### EXERCISE
The lines below starting at the line containing "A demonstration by" and ending at the line containing "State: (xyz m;" are to be repeated exactly, with both ends kept and nothing else added.

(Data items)
________
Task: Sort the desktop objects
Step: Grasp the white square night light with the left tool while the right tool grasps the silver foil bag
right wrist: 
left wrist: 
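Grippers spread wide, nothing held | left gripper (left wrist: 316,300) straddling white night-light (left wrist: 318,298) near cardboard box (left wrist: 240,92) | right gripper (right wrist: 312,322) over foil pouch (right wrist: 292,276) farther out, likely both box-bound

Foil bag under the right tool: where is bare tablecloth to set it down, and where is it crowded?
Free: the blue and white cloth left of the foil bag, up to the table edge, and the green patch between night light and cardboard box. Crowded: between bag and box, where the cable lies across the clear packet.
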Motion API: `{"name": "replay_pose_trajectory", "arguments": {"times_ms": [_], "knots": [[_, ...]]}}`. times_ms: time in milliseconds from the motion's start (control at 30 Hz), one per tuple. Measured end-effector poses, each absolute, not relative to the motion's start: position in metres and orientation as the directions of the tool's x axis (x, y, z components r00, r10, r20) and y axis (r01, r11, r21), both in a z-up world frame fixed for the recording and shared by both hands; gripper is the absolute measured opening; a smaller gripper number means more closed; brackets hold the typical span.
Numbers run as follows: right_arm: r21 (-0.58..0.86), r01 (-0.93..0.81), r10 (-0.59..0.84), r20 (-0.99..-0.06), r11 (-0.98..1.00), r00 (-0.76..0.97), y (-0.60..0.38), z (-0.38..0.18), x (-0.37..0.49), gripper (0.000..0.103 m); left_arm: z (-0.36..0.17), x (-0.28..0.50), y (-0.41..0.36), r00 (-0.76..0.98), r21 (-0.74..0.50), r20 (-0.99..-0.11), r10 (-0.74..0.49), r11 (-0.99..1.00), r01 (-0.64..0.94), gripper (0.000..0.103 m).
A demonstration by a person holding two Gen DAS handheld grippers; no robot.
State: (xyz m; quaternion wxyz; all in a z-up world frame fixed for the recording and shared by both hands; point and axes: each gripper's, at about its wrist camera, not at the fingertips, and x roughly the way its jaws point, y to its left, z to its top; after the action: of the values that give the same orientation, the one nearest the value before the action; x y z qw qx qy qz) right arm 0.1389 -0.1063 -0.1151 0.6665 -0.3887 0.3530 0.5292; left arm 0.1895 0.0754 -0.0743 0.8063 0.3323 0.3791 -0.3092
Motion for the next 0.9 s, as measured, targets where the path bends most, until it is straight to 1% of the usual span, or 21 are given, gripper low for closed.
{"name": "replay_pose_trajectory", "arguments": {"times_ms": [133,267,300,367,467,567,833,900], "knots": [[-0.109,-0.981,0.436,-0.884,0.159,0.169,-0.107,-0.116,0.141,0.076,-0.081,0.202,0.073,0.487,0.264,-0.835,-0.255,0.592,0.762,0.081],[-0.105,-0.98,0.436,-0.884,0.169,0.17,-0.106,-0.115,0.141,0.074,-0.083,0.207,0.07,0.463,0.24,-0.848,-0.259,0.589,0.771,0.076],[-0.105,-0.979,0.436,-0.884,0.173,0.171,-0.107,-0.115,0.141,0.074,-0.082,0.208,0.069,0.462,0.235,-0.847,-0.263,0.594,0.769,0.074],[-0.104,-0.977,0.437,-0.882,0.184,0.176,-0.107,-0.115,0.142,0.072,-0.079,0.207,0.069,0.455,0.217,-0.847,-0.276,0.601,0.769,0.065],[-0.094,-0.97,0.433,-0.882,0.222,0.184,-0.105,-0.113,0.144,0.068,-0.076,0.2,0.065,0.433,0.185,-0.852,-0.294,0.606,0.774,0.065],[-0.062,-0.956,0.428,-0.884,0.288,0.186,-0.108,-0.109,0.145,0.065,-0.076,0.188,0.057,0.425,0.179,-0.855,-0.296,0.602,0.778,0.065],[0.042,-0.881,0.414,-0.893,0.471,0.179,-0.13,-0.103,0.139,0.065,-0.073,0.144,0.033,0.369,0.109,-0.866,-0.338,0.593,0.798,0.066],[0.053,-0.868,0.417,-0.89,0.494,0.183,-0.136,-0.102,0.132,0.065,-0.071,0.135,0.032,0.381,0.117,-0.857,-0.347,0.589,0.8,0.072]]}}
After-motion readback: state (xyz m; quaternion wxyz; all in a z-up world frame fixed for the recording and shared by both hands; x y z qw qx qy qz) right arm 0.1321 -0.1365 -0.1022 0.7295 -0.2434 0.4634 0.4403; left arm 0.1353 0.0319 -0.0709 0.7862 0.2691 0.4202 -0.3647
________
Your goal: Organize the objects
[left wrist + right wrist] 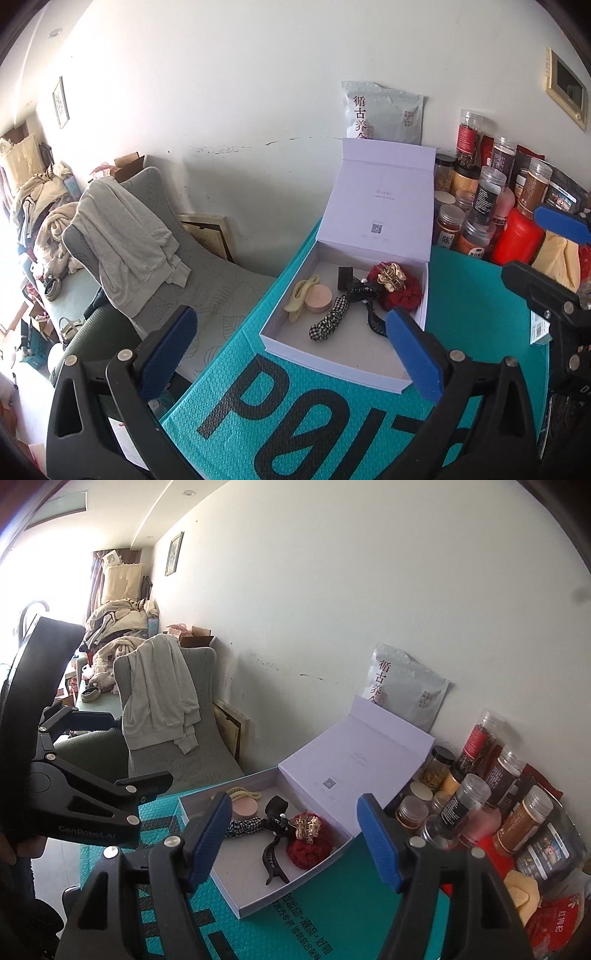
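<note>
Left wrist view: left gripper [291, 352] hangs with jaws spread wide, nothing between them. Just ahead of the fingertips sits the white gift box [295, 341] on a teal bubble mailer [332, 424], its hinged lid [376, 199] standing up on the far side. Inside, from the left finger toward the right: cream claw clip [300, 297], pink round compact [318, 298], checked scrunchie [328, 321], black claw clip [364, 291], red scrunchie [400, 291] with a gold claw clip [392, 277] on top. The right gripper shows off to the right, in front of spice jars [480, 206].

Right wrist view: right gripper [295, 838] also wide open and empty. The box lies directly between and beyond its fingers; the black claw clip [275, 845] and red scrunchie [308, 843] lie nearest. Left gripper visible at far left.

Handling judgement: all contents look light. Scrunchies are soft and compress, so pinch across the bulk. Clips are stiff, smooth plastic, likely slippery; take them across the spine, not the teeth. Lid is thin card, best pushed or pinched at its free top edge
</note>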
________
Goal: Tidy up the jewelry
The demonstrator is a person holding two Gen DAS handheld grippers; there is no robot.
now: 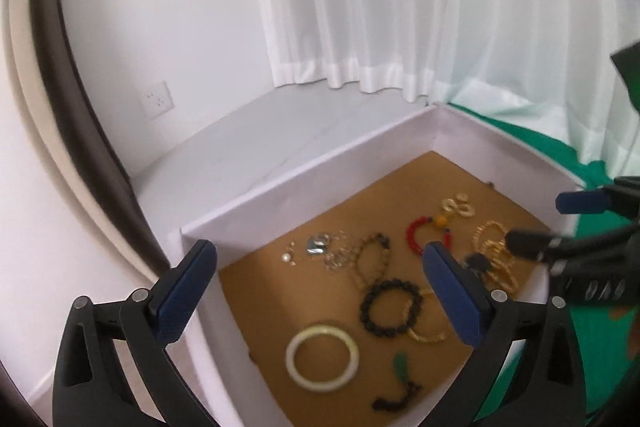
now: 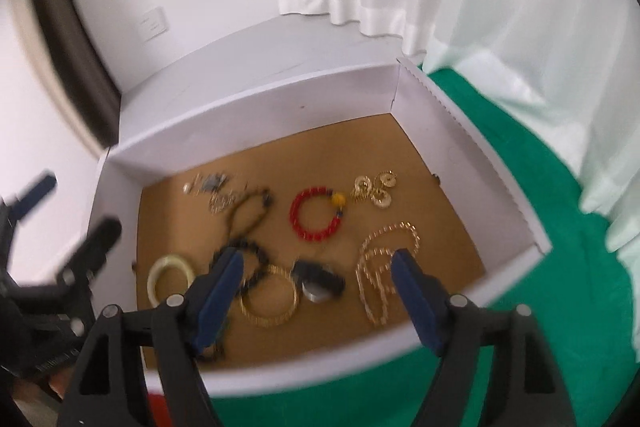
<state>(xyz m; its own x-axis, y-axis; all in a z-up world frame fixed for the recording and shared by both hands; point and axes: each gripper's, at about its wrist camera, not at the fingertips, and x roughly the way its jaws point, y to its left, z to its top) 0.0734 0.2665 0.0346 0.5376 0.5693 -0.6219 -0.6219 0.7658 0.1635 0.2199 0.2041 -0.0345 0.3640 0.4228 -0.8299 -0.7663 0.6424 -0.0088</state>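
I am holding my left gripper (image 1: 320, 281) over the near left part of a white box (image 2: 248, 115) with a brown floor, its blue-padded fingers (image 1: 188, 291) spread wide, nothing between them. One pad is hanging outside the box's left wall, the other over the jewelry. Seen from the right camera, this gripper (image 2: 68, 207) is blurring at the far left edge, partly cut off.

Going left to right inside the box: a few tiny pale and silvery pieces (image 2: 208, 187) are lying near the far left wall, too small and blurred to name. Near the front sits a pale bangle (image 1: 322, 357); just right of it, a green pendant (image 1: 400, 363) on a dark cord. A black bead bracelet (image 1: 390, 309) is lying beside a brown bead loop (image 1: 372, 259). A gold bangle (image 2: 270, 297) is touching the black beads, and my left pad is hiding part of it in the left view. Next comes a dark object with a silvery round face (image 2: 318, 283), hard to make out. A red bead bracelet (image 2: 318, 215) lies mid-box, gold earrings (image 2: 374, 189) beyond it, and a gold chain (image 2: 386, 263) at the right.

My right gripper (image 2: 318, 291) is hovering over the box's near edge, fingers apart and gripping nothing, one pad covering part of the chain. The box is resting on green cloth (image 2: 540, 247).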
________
### SOLUTION BELOW
A demonstration by a person holding two Gen DAS handheld grippers; no robot.
State: (xyz m; quaternion wxyz; all in a z-up world frame fixed for the recording and shared by both hands; point and axes: each gripper's, at about its wrist camera, not at the fingertips, and x roughly the way its jaws point, y to its left, z to its top; after the action: of the values that give the same orientation, the one nearest the value before the action; x y z qw qx qy qz) right arm 0.1389 -0.1063 -0.1151 0.6665 -0.3887 0.3530 0.5292; left arm 0.1895 0.0754 -0.0743 0.8063 0.3323 0.3791 -0.3092

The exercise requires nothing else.